History Lesson: For the moment, our troubled (illegal) immigration policy has been shunted off the front pages and airwaves as the country deals with the horrific and seemingly unending assault by police officers on unarmed men of color. 

The other day, however, I was intrigued by a comment from Drew Holcomb I heard on the radio (Holcomb, for those of you like me who have no idea who he is) is the lead singer/songwriter of Drew Holcomb and the Neighbors). 

As the story was told, one of Holcomb’s Los Angeles friends was complaining about the influx of Hispanics to his city. To which Holcomb replied, “What was the name of the city you live in?,” immediately calling attention to the Hispanic origins of Los Angeles. 

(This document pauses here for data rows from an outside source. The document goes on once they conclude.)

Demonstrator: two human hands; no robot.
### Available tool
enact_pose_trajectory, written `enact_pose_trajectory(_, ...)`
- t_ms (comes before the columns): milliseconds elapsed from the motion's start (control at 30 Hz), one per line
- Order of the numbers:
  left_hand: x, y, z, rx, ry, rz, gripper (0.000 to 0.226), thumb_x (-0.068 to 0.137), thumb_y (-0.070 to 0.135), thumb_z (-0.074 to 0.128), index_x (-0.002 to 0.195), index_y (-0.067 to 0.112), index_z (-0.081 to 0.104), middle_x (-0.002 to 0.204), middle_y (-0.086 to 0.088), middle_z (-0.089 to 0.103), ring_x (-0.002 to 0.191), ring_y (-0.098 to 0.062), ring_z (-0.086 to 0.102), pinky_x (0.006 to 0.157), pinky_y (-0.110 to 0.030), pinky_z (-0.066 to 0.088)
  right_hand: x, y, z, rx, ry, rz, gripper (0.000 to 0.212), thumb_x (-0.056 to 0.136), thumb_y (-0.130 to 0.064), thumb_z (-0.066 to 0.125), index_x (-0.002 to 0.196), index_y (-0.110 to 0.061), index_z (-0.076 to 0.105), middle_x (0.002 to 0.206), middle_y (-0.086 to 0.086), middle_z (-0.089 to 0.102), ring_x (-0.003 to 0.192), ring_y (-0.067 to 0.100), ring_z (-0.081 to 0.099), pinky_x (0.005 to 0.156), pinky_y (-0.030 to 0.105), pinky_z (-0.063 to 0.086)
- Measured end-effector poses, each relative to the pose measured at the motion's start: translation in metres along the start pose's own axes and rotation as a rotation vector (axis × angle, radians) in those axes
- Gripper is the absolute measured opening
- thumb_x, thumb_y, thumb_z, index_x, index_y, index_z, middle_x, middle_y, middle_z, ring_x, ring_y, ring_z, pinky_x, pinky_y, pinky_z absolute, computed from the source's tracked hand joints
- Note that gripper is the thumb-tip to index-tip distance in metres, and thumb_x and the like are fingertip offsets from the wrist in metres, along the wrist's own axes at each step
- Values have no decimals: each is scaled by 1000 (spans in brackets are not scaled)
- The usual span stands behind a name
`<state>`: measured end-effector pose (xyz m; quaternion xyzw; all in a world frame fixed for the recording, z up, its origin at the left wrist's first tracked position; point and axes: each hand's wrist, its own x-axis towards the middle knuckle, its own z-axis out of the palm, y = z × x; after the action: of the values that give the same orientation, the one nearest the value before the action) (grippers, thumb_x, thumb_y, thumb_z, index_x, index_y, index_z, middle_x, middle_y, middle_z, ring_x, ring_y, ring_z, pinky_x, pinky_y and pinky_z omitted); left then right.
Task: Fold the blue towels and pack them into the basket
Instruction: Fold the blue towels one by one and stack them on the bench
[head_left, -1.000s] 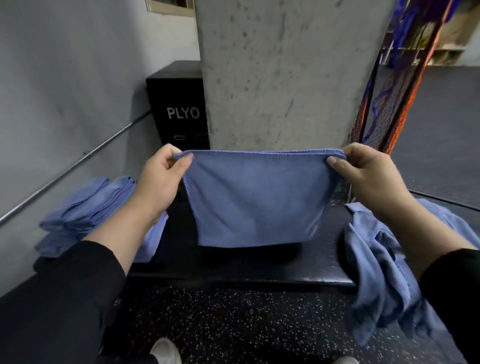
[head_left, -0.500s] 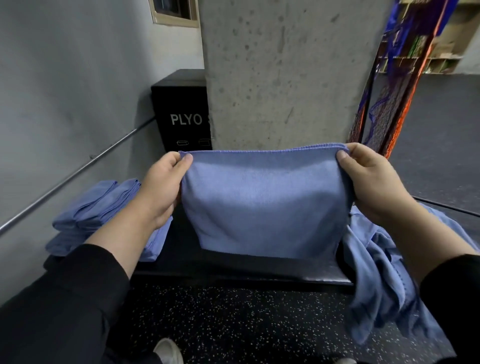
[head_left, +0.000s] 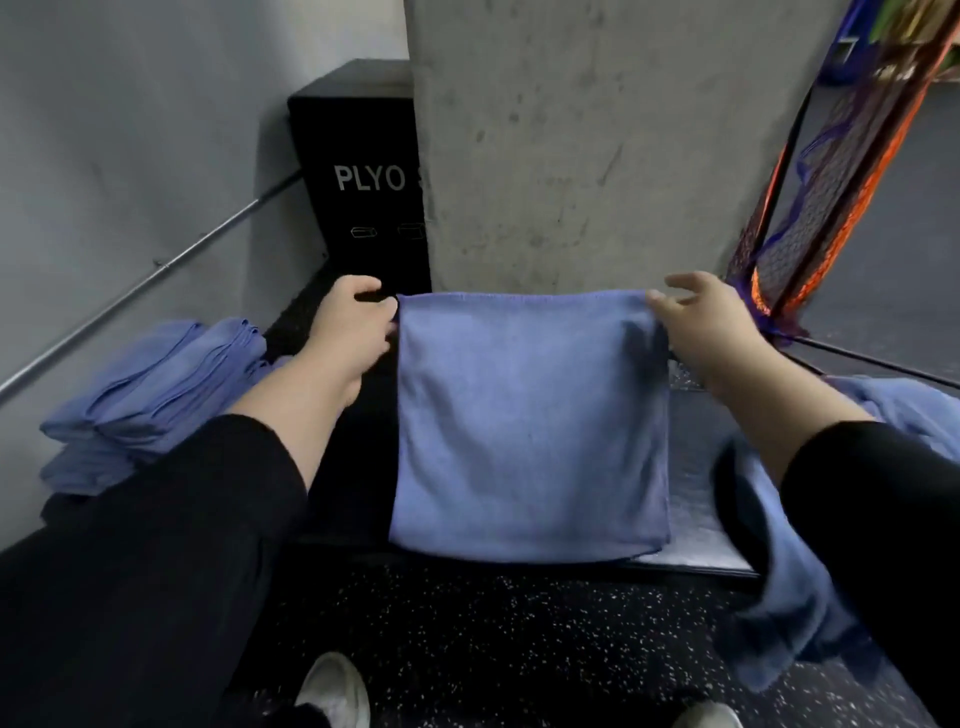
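Both arms reach forward, black sleeves pushed up to mid-forearm, forearms bare. Left hand (head_left: 358, 332) out ahead on the left, back of hand up, fingers curled in toward the thumb, pinching the far left corner of the towel (head_left: 530, 426). Right hand (head_left: 701, 325) level with it on the right, back of hand up, wrist bent slightly inward, thumb and a finger at the towel's far right corner, other fingers loosely spread and lifted; slightly blurred, so the exact grip there cannot be told. Hands well apart, about the towel's width.
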<state>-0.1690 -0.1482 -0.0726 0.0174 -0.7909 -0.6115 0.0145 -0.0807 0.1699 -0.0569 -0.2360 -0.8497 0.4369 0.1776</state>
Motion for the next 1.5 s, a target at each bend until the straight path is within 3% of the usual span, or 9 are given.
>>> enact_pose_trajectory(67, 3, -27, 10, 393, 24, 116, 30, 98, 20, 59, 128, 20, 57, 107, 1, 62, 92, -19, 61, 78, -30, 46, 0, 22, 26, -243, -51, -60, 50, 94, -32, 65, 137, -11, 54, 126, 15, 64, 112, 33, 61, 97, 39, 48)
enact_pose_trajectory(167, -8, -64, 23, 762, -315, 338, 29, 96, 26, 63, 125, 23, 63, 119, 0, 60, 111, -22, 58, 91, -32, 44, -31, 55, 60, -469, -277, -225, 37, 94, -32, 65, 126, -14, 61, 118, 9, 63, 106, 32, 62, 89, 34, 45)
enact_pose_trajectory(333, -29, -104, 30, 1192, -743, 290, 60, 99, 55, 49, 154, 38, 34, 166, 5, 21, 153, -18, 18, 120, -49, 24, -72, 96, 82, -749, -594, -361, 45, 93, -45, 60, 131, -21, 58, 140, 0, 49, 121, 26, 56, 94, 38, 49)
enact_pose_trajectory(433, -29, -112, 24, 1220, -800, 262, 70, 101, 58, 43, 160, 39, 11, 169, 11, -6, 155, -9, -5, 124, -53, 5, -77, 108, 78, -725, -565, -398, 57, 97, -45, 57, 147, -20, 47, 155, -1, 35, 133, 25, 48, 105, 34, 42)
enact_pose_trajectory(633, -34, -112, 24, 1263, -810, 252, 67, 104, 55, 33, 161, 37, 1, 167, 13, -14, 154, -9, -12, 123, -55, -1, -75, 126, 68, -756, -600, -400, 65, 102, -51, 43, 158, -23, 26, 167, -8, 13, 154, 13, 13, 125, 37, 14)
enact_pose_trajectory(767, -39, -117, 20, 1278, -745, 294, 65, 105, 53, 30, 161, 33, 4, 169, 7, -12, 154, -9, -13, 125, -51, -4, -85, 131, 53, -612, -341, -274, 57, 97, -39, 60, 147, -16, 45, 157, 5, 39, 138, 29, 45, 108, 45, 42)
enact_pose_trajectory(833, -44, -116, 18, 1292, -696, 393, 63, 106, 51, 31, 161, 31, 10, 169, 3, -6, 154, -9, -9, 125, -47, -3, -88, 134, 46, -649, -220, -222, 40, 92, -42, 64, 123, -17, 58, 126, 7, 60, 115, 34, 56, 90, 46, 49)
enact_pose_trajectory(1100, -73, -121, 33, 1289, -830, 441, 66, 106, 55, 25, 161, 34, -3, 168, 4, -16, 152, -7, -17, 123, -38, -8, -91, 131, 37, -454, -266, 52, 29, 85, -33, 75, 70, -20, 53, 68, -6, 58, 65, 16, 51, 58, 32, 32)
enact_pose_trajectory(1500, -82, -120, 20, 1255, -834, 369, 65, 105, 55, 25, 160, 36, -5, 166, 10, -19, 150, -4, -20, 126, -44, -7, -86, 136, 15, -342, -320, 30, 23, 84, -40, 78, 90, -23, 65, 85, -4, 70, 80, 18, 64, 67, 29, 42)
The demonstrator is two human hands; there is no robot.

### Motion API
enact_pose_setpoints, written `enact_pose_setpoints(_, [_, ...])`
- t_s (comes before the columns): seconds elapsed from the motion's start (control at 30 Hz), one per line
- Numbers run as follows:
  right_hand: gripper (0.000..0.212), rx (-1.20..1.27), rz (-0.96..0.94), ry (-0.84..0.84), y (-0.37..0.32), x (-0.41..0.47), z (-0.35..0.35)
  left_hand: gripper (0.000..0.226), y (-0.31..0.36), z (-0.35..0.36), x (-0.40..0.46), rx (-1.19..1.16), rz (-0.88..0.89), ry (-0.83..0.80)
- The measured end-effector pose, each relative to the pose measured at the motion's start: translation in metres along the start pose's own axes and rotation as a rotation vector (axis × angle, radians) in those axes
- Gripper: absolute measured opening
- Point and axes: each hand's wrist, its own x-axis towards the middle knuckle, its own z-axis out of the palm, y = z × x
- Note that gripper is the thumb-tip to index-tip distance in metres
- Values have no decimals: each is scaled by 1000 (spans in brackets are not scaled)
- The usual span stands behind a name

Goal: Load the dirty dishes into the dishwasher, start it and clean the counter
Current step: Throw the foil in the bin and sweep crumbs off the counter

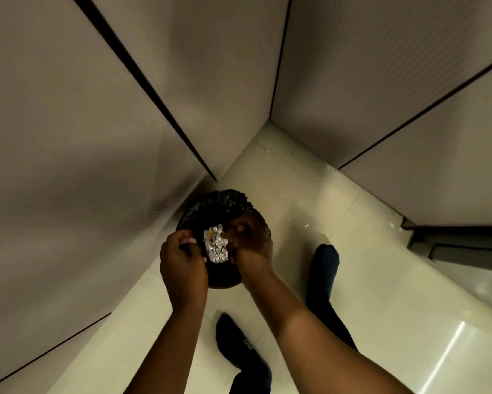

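Observation:
A crumpled piece of aluminium foil (216, 244) with food scraps on it hangs over a round bin lined with a black bag (221, 206), which stands on the floor in a corner. My right hand (247, 243) pinches the foil's right edge. My left hand (182, 260) has its fingers curled at the foil's left edge; whether it holds the foil or something small is hard to tell. Both hands are directly above the bin's opening.
Beige cabinet fronts (68, 137) rise on the left and behind. The cream tiled floor (310, 194) carries small crumbs near the wall. My feet in dark socks (323, 268) stand just behind the bin. A dark open panel (461, 245) shows low at the right.

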Motion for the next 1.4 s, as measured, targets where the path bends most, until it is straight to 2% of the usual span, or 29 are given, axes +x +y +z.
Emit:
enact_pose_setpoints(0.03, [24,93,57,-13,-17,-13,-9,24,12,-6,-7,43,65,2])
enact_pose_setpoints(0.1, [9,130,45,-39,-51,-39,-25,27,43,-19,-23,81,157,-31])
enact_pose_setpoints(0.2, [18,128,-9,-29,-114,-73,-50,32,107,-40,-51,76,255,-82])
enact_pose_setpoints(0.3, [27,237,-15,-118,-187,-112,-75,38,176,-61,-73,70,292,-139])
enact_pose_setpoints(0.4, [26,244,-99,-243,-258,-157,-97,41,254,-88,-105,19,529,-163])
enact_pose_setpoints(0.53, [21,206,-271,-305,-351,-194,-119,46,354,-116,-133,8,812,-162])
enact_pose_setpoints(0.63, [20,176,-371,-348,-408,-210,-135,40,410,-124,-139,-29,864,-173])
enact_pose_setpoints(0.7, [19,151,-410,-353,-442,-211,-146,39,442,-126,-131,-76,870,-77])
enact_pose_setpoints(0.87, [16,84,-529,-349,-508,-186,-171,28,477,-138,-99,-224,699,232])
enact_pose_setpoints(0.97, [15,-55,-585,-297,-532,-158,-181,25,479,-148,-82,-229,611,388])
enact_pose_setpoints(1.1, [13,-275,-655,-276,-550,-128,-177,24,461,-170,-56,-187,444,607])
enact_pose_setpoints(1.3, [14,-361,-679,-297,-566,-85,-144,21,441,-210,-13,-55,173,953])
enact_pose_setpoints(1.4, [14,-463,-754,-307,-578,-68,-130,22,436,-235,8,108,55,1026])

I don’t know where Holcomb attended elementary school but if it was anything like my Brooklyn school the history of European settlement of America was concentrated on the original 13 colonies along the Atlantic seaboard. Spanish holdings in Florida were largely ignored despite the fact that St. Augustine was the first European settlement in the continental United States. Indeed, Spain’s contribution to the Americas mostly was related in terms of its conquistadors, their pursuit of gold alongside subjugation and often violent religious conversion of Native Americans. 

Spain and then Mexico governed most of the Southwest. It was the “gringo” who was the unwanted intruder in land eventually taken by force, first in Texas and then in points further west. 

I don’t have a solution to the immigration crisis. But I do know that too many people forget we are a nation of immigrants and the forefathers of the first Europeans who settled here spoke Spanish, not English, not French, not Italian, not German, not Russian nor any other European language.